→ **Assigned task**
Nothing in the copy should be a picture; everything else in the listing is to be restated exactly.
══════
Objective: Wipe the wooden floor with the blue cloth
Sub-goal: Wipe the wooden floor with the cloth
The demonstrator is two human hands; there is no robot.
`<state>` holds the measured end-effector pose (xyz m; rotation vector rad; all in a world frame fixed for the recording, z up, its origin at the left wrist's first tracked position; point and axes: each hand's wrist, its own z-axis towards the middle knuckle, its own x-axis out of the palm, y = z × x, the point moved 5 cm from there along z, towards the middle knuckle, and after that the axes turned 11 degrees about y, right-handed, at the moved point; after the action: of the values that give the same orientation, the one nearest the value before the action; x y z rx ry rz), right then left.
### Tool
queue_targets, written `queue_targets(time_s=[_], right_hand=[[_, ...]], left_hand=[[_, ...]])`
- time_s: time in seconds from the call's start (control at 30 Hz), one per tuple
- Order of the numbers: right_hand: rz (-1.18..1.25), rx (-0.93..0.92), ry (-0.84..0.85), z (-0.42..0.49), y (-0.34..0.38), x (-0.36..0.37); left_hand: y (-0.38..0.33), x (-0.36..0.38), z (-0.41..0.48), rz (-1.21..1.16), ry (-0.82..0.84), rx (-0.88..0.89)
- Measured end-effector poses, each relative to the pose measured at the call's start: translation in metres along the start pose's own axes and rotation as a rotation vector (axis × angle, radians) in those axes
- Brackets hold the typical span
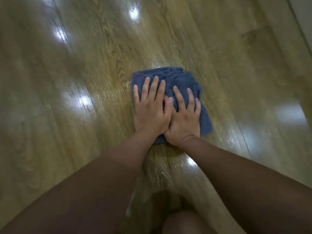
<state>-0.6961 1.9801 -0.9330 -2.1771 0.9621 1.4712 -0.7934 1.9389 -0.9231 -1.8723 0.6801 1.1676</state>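
A folded blue cloth [179, 78] lies flat on the glossy wooden floor [101, 68] at the centre of the view. My left hand [150, 108] presses on its left half, palm down with fingers spread. My right hand [184, 117] presses on the right half, fingers spread, its thumb tucked under the edge of my left hand. Both hands cover much of the cloth. Its far edge and right side stick out beyond the fingers. The floor around the cloth is blurred.
Bright ceiling-light reflections [134, 13] dot the shiny planks. A pale wall base or skirting [303, 22] runs along the top right corner. My knee [182, 222] shows at the bottom centre, between my forearms.
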Motion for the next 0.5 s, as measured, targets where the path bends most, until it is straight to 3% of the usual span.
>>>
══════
→ **Written solution**
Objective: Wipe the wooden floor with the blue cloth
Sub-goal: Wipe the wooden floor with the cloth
The demonstrator is two human hands; there is no robot.
`<state>` holds the measured end-effector pose (xyz m; rotation vector rad; all in a world frame fixed for the recording, z up, its origin at the left wrist's first tracked position; point and axes: each hand's wrist, its own z-axis towards the middle knuckle, its own x-axis out of the palm, y = z × x, the point moved 5 cm from there along z, towards the middle knuckle, and after that the axes turned 11 degrees about y, right-handed, at the moved point; after the action: of the values that give the same orientation, the one nearest the value before the action; x y z rx ry rz), right then left.
### Tool
queue_targets, written `queue_targets(time_s=[_], right_hand=[[_, ...]], left_hand=[[_, ...]])`
- time_s: time in seconds from the call's start (control at 30 Hz), one per tuple
- Order of the numbers: right_hand: rz (-1.18..1.25), rx (-0.93..0.92), ry (-0.84..0.85), z (-0.42..0.49), y (-0.34..0.38), x (-0.36..0.37); left_hand: y (-0.38..0.33), x (-0.36..0.38), z (-0.41..0.48), rz (-1.21..1.16), ry (-0.82..0.84), rx (-0.88..0.89)
- Measured end-effector poses, each relative to the pose measured at the call's start: translation in metres along the start pose's own axes and rotation as a rotation vector (axis × angle, radians) in those axes
- Brackets hold the typical span
<state>-0.6961 1.9801 -0.9330 -2.1771 0.9621 1.4712 -0.7934 1.9389 -0.9231 -1.8723 0.6801 1.1676</state>
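A folded blue cloth [179, 78] lies flat on the glossy wooden floor [101, 68] at the centre of the view. My left hand [150, 108] presses on its left half, palm down with fingers spread. My right hand [184, 117] presses on the right half, fingers spread, its thumb tucked under the edge of my left hand. Both hands cover much of the cloth. Its far edge and right side stick out beyond the fingers. The floor around the cloth is blurred.
Bright ceiling-light reflections [134, 13] dot the shiny planks. A pale wall base or skirting [303, 22] runs along the top right corner. My knee [182, 222] shows at the bottom centre, between my forearms.
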Motion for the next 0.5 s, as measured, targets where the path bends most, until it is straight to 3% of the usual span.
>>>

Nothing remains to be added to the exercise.